Benefit Bulletin: August 2017

Benefit Bulletin: August 2017

Drug Rebates Often Not Going To Patients

A behind-the-scene rebate game between drug makers, health insurers and their pharmacy benefit managers is costing you and the Medicare program in higher drug costs.  A research paper published by JAMA Internal Medicine finds that prescription drug rebates, which are received by health plans and pharmacy benefit managers, may be driving up the amount that both beneficiaries and Medicare pay for drugs, especially the highest-priced drugs.

The U.S. pharmaceutical pricing system is so secretive that there’s a range of prices for the same medication.  Drug makers offer rebates from their list prices in exchange for a favorable position on health plans’ formularies, but those rebates aren’t necessarily passed on to Medicare patients.  Instead of doing so, that money is going to drug plan insurers and pharmacy benefit managers.

Patients and the federal government wind up paying a price that’s generally based on the higher list price and not the net price after rebates.  In addition, taxpayers pay more because Medicare pays more for the share it covers.  Because both consumers and Medicare are paying before rebate prices, people reach the Medicare Part D coverage gap, known as the doughnut hole, more quickly, where consumers pay a larger share of the drug price.
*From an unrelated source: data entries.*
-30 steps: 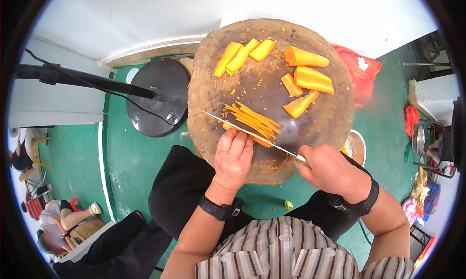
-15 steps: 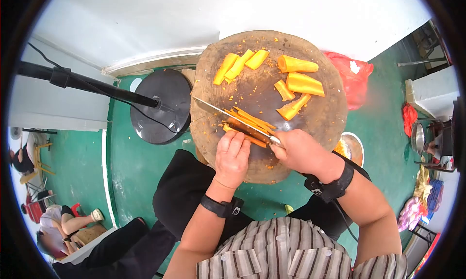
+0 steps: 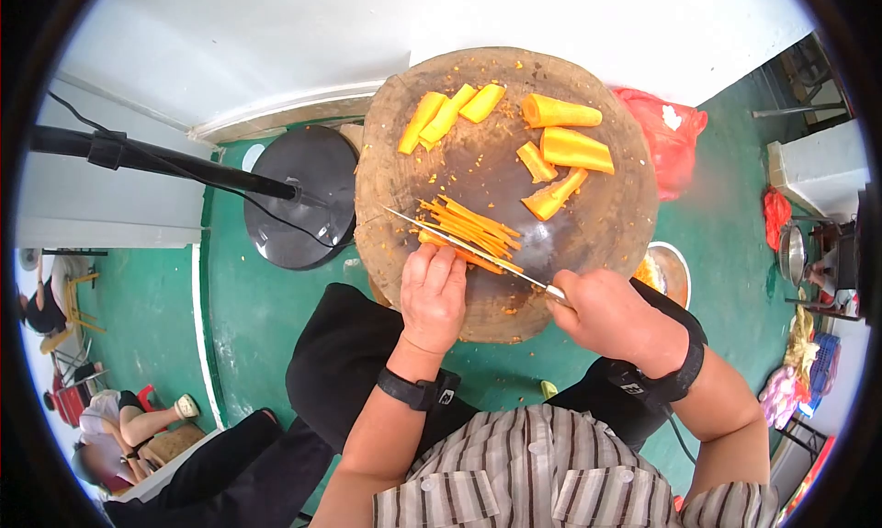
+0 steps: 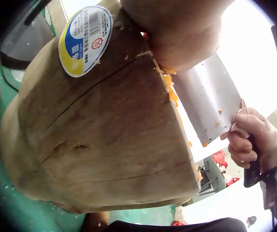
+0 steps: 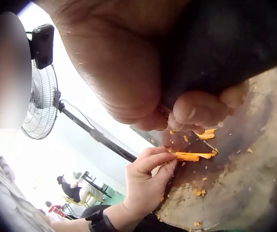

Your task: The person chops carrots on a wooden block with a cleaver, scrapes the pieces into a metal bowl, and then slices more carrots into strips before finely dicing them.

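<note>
My right hand (image 3: pixel 611 317) grips a cleaver (image 4: pixel 208 96) by its black handle, low over the round wooden chopping block (image 3: pixel 381 174). From the head view the blade appears nearly edge-on, slanting across the near side of a pile of thin carrot strips (image 3: pixel 470 223). Just on the near side of the blade, my left hand (image 3: pixel 432 298) pinches a carrot piece (image 5: pixel 189 157) between thumb and fingers. Three flat carrot slabs (image 3: pixel 423 122) lie at the far left of the block. Thicker carrot chunks (image 3: pixel 576 149) and smaller offcuts sit at the right.
A red plastic bag (image 3: pixel 666 151) stands beyond the block's right side, with a metal bowl (image 3: pixel 677 275) below it on the floor. At the left are a fan's round black base (image 3: pixel 299 197) and pole (image 3: pixel 197 160). A white wall (image 3: pixel 303 32) rises behind.
My right hand moved left with the blade tilted, its face over the strips, then back right as the blade came up edge-on. My left hand stays at the carrot piece.
</note>
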Demonstrator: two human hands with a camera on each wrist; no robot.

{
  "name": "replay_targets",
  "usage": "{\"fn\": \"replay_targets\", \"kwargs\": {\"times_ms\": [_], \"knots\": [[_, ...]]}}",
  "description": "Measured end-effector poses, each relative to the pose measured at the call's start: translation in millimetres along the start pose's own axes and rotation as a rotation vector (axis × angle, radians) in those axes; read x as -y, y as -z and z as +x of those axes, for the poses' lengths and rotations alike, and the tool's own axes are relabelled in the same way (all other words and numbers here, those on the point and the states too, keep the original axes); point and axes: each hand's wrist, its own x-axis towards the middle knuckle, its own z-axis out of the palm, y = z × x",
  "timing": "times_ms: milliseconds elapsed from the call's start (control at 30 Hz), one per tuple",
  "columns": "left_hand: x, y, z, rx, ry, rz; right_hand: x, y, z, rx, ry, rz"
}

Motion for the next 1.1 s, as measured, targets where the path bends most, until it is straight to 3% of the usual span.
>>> {"fn": "replay_targets", "kwargs": {"times_ms": [567,667,867,1100], "knots": [[-1.2,-2.5,-1.9,0.017,0.004,0.011,-1.2,1.5,12.5,0.104,-0.043,0.041],[-1.2,-2.3,-1.1,0.016,0.001,0.01,2.3,0.2,21.7,0.085,-0.015,0.05],[-1.7,-3.0,-1.7,0.008,0.009,-0.005,15.1,-28.9,53.6,-0.13,0.106,0.005],[-2.8,-0.7,-2.8,0.002,0.027,-0.005,-0.9,-22.0,53.7,-0.081,0.066,0.086]]}}
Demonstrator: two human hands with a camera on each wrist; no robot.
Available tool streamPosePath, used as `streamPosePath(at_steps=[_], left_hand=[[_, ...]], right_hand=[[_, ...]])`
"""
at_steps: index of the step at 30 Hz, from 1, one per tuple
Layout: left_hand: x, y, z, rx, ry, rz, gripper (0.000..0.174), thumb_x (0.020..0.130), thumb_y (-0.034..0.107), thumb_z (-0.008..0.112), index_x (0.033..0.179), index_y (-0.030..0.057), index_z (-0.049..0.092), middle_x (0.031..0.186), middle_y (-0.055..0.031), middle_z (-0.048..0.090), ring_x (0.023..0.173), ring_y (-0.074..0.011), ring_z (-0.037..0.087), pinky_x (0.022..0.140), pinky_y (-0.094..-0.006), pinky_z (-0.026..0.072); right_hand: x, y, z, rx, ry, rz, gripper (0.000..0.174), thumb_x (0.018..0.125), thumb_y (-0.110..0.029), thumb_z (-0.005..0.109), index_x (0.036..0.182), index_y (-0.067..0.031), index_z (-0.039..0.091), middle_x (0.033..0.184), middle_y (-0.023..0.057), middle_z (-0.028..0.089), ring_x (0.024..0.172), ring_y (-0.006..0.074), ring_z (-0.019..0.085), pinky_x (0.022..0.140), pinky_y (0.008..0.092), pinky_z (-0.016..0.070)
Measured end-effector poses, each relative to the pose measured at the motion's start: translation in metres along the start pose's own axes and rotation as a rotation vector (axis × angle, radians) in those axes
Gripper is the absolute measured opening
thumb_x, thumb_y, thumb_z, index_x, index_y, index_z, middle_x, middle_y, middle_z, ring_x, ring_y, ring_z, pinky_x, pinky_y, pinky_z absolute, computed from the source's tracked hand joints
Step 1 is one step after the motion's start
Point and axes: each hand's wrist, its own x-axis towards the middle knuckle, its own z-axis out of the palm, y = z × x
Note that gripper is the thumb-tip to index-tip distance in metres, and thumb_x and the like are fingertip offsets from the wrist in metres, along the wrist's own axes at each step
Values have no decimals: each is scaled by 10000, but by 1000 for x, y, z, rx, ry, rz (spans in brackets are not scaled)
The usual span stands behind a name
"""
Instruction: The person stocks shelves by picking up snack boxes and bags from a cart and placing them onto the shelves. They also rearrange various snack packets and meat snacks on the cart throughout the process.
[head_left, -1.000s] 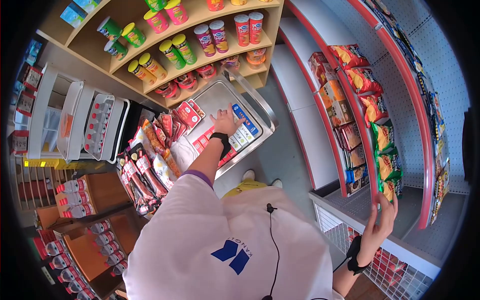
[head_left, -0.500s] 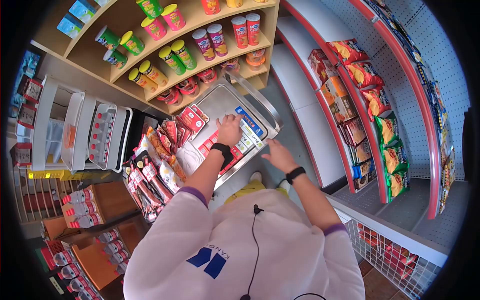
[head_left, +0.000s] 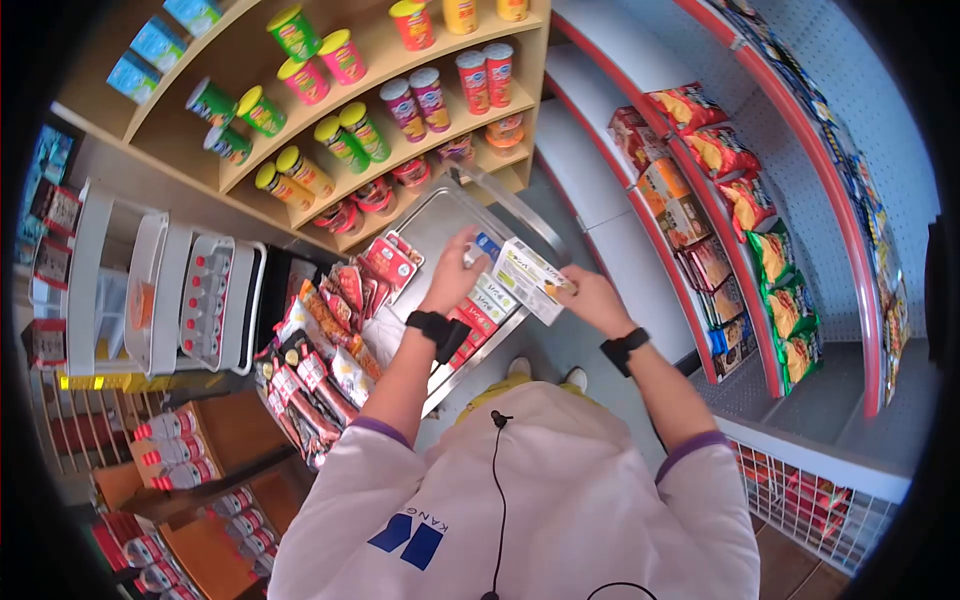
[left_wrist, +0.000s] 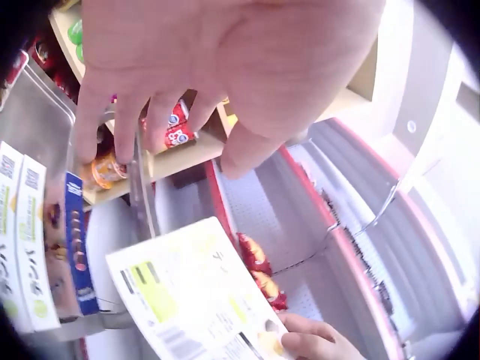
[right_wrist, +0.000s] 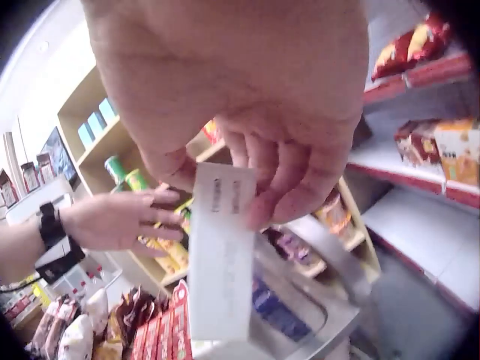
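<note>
My right hand [head_left: 597,301] pinches one end of a white carton [head_left: 530,277] with green and yellow print, held above the right edge of a metal cart [head_left: 428,212]. In the right wrist view the carton's narrow side [right_wrist: 221,262] shows between thumb and fingers. My left hand [head_left: 452,277] is over the cart, fingers spread and holding nothing, apart from the carton in the left wrist view. On the cart stand similar white boxes [left_wrist: 30,240], a blue box [left_wrist: 77,244] and red boxes [head_left: 472,325].
Red packets [head_left: 390,262] and bagged snacks [head_left: 310,385] lie at the cart's left. A wooden shelf [head_left: 235,165] with chip cans stands behind. To the right, red-edged shelves hold chip bags [head_left: 745,205] and boxes [head_left: 668,195]. A wire basket [head_left: 800,490] is at lower right.
My right hand came from the shelf's chip bags to the cart and lifted a white carton from it, to the right. The left hand, earlier on the boxes, is now off them.
</note>
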Motion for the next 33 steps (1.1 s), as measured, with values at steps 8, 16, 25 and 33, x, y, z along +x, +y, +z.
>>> streamPosePath(at_steps=[8, 16, 25, 33], left_hand=[[16, 106, 10, -778, -501, -131, 546, 910, 213, 584, 1367, 74, 320, 1244, -119, 496, 1063, -179, 547, 864, -316, 486], [25, 194, 22, -1151, -723, -62, 335, 951, 152, 483, 1247, 14, 410, 1122, -108, 585, 958, -172, 622, 773, -303, 545], [-8, 220, 74, -1578, -1202, -500, 397, 956, 204, 423, 1304, 12, 409, 1264, -121, 520, 1152, -220, 522, 999, -378, 400], [-14, 249, 66, -1303, -1348, -219, 502, 974, 354, 385, 1341, 13, 340, 1228, -203, 498, 1055, -315, 549, 919, -446, 452]], right_hand=[[-57, -36, -149, 305, 27, -68, 330, 837, -199, 612, 1096, 5, 597, 795, 32, 599, 701, 82, 508, 647, 246, 432], [-125, -87, -245, 464, 91, -294, 367, 937, -125, 467, 1292, -35, 481, 969, 21, 627, 877, 112, 557, 801, 265, 449], [-165, -156, -273, -211, 69, -742, 442, 698, 42, 636, 1122, -66, 573, 1209, 142, 505, 1207, 346, 416, 1022, 448, 331], [-229, -206, -376, -719, 559, -568, 443, 791, -99, 631, 1221, -81, 529, 1062, 125, 607, 976, 309, 578, 844, 399, 485]])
The authors of the JAMA paper offer two policy remedies that TSCL strongly agrees with:

1.) Cost sharing should be shifted from co-insurance which is a percentage of the pre-rebate cost to a flat co-pay which is no longer linked to the list price of the drug; and

2.) Alternately, plans could calculate the patient’s out-of-pocket cost-sharing on the basis of expected net price for the drug after rebates, rather than the list price.  Currently this sort of point-of-sale rebate is allowed for Part D plans, but not required.

Prescription drug costs top the list as one of the fastest - growing costs that older Americans have to cope with in retirement.  In addition to these common-sense policy changes, TSCL strongly supports legislation that would require Medicare to negotiate drug prices, speed approval of generic drugs, and allow importation of FDA approved drugs from countries where they are less expensive.